No one can remember the last time FSIS had advertised for temporary inspector positions, so we became curious as to how the agency was assigning these personnel.

Much to our surprise, the spreadsheet reveals that not only are temporary inspectors working in poultry slaughter facilities, but 35 percent of them are working in red meat slaughter facilities. (See column C, Establishment Number—all numbers followed by an “M” indicate a meat plant, and all numbers followed by a “P” indicate poultry.)

In recent letters to both USDA Secretary Tom Vilsack and Congressman Robert Aderholt, chair of the House Subcommittee on Agriculture, Rural Development, Food and Drug Administration, and Related Agency Appropriations, Food & Water Watch pointed out that we were hearing that the temporary inspector hiring program was not meeting its goals and in fact exacerbating an already critical inspector shortage problem across the country.

The information we received last night confirms that the policy of not filling inspector vacancies with permanent employees is causing a distortion in the hiring practices at FSIS. Today, I am finding out that the scope of the temporary hiring is broader than what the spreadsheet is showing as I have received information identifying other meat and poultry plants where temporary inspectors have been hired that were not included in what I received last night.

We already know that the FSIS staff in Washington has problems distinguishing between animal species.
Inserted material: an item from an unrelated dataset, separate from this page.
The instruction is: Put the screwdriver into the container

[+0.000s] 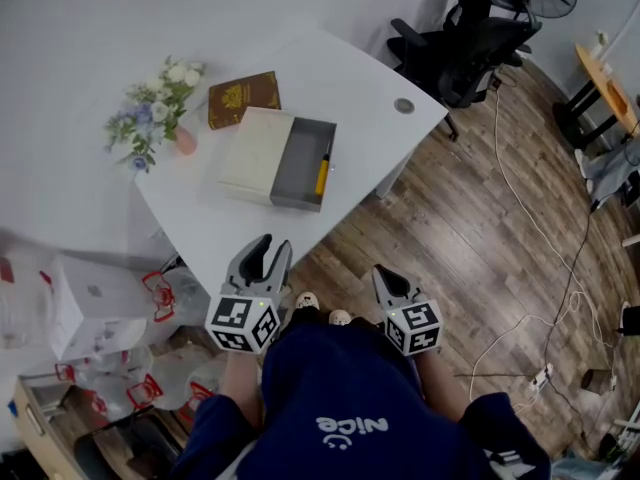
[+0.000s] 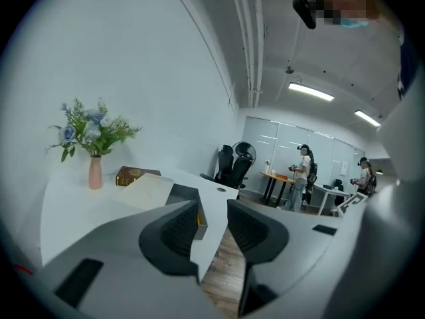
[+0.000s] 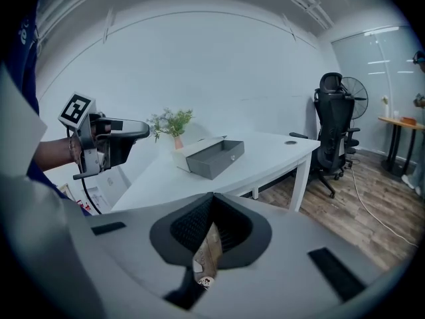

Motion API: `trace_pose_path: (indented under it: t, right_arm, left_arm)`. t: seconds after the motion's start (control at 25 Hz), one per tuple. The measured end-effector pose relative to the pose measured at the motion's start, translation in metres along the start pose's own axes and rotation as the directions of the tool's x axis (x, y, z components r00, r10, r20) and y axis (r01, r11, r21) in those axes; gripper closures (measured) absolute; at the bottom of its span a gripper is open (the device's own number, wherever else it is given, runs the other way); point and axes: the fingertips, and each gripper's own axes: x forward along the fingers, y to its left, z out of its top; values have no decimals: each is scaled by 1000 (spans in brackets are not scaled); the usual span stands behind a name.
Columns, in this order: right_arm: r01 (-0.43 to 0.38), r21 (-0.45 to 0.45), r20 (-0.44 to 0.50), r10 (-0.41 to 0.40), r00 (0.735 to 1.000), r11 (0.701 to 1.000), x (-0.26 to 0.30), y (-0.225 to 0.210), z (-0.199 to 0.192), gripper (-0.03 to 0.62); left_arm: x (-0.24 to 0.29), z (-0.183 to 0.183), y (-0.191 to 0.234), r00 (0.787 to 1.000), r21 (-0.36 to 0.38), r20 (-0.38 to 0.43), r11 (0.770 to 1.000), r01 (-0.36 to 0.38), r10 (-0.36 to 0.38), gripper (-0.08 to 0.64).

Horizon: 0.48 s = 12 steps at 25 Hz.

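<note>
A yellow-handled screwdriver lies inside the grey drawer-like container, which is pulled out of a cream box on the white table. My left gripper hovers at the table's near edge, pointing at the container. It is open with nothing between its fingers. My right gripper hangs over the wooden floor beside the table, shut with nothing in it. From the right gripper view, the container stands on the table ahead and the left gripper shows at the left.
A pink vase of flowers and a brown book stand behind the box. A black office chair is past the table's far corner. White boxes and bags sit on the floor at the left; cables cross the floor at the right.
</note>
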Motion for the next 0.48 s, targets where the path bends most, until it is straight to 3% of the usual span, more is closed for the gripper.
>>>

They have granted equivalency status to privatized inspection systems in Canada and Australia for beef slaughter based on an unevaluated privatized hog slaughter pilot project being run in five hog slaughter facilities in the U.S. that has been roundly criticized by both USDA’s own Office of the Inspector General and the U.S. Government Accountability Office.

The agency’s Washington staff issued a directive last year to its inspectors assigned to horse slaughter facilities to code their inspection activities as if they were working in goat slaughter facilities. Now, we find that temporary inspectors being hired under the guise of a privatized poultry inspection rule that has not been finalized are actually being assigned to beef and hog slaughter facilities.

The implication is clear: it’s not about phasing out permanent inspectors because of pending plans to implement the rule; it’s about cutting the food safety inspection budget by essentially contracting out what were previously paid, professional career positions with low-paid temps. But we can ill afford the consequences of weakened food safety inspections.

This important public health agency is out of control. Someone needs to bring order to it because the current FSIS leadership has failed.